魔法使いの見習いたちが、迷宮の中に隠された魔法のシンボルを集める。サイコロを振って出た目の分だけコマを動かし、シンボルのあるマスに到達したらチップを獲得する。5枚集めれば勝ちだ。でもこの迷宮には、見えない壁がある。
壁は、ボードの下に隠れている
このゲームの仕掛けはここにある。ゲームボードの下には迷路が組まれていて、壁がどこにあるかは見えない。コマの下には磁石で鉄球がくっついていて、見えない壁にぶつかると鉄球が落ちる。ゴトッという音がしたら壁があった証拠だ。コマはスタートに戻り、手番が終わる。どこに壁があるかを覚えながら、少しずつ迷路の全体像を頭の中に作っていく。
ゴトッという音が、場を包む
壁にぶつかった瞬間、テーブルに笑いが起きる。ゴトッという音は、「あそこにも壁があったか」という発見でもある。他のプレイヤーが壁にぶつかった場所は、自分の手番の参考になる。

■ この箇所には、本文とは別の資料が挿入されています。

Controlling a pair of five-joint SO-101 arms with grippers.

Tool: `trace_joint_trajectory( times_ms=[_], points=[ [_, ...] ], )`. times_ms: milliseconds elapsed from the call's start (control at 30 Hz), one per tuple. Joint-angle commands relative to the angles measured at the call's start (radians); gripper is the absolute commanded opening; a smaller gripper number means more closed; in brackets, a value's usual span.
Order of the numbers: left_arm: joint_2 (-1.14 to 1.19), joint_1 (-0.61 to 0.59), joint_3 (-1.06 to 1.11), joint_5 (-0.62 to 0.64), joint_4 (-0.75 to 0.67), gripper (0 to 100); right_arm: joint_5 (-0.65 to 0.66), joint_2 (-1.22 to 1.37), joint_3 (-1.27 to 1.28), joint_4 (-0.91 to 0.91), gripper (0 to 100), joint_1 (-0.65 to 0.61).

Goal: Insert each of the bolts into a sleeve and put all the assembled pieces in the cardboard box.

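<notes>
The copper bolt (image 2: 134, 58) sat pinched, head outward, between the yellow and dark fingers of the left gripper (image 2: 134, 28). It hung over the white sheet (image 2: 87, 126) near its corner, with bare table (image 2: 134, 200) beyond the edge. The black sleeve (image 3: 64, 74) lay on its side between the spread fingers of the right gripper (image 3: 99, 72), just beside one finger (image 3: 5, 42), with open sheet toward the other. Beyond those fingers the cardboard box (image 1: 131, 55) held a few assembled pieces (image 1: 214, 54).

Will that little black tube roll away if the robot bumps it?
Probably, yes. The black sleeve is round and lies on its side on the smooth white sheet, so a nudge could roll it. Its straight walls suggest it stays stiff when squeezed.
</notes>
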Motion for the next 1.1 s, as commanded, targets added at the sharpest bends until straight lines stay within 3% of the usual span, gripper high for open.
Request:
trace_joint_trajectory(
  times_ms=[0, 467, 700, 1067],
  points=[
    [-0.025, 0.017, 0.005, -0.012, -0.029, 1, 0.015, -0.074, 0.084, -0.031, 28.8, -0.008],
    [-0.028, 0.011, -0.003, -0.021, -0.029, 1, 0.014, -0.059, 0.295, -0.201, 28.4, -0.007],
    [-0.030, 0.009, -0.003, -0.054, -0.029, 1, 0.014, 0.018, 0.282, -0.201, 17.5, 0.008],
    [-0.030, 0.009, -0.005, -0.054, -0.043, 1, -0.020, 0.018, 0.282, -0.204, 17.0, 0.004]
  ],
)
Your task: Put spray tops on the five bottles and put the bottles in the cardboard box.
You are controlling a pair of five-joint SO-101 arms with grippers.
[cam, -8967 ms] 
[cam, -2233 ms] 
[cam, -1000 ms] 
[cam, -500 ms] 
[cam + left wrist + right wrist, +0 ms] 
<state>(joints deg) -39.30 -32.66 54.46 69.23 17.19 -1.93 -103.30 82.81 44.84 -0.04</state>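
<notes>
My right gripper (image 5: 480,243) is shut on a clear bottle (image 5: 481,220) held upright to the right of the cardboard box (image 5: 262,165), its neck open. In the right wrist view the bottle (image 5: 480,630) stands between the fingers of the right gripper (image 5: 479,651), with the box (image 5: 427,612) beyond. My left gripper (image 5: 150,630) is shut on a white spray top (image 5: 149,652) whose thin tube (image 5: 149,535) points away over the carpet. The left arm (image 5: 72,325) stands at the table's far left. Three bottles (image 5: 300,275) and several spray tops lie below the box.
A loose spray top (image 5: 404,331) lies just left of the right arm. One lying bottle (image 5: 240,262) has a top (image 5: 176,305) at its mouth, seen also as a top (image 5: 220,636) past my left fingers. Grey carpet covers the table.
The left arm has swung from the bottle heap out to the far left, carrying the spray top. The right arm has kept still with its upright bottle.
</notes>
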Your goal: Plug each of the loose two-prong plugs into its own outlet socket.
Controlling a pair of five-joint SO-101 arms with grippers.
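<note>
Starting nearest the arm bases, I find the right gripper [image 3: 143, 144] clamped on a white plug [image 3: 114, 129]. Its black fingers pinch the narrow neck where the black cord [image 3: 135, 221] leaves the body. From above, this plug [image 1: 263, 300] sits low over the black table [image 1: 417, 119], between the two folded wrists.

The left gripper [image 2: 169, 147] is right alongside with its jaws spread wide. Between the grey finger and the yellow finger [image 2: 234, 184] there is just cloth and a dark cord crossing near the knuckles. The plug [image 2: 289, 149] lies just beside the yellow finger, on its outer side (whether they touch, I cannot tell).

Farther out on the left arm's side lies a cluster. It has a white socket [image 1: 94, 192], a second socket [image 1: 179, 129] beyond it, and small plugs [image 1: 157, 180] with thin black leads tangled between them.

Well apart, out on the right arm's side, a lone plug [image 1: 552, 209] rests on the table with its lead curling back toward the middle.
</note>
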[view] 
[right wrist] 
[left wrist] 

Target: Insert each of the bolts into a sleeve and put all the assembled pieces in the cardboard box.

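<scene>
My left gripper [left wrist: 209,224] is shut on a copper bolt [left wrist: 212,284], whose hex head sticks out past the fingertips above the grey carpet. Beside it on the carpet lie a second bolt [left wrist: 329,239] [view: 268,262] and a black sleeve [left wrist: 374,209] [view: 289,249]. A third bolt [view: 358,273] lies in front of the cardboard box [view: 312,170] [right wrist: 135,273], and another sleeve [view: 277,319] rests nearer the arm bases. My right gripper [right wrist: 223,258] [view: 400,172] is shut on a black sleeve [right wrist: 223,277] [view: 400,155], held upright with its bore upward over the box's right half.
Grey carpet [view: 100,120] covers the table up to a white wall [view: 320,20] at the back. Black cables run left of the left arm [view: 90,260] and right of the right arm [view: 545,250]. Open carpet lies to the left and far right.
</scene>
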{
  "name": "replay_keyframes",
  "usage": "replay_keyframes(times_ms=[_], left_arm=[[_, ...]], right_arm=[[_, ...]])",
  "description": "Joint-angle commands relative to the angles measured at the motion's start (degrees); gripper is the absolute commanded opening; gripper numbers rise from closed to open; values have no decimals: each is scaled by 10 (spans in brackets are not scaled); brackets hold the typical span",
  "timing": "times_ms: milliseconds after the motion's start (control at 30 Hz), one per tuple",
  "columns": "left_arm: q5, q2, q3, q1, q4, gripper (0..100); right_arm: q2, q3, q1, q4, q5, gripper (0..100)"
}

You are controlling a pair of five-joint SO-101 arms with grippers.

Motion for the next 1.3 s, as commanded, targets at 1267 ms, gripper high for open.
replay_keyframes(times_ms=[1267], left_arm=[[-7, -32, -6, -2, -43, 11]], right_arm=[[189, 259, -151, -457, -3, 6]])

「あの人があそこで落としたから、そこは通れない」という情報が積み重なり、少しずつ迷路が見えてくる。でも、また忘れてぶつかる。
覚えているはずなのに、また落ちた
マスは6×6のグリッドで、それぞれに魔法のシンボルが描かれている。どこに壁があるかを覚えるのは、大人でも意外に難しい。「キノコとコウモリの間のはずだった」——そう思って進むと、ゴトッ。この繰り返しが、悔しいのに笑えるゲームの空気を作っている。子どもと大人が同じ条件で悔しがれる、珍しいゲームだ。
毎回変わる、迷路の配置
壁の配置はゲームのたびに変えられる。壁の枚数を少なくすれば簡単に、多くすれば難しくなる。子どもに合わせて難易度を調整できるため、家族で遊ぶ場面にも向いている。何度遊んでも同じ迷路にはならない。
コンポーネントが、体験を作る
このゲームの魅力の半分以上は、コンポーネントにある。ボードの下に壁を組む構造、磁石でくっつく鉄球、ゴトッという音。説明するより実際に触れてみた方が伝わる。「こんな仕掛けのゲームがあるんだ」という驚きが、初めて遊ぶ人を引き込む。ドイツ年間ゲーム大賞キッズ部門を受賞したのは、そういう理由だと思う。
こんな人におすすめ
- 子どもと一緒に遊びたい
- 記憶力を使うゲームが好き
- 仕掛けのあるコンポーネントが好き
- 家族みんなで楽しめるゲームを探している
- 何度でも遊び直せるゲームがいい
このゲーム、気になったらぜひ実際に遊んでみてください。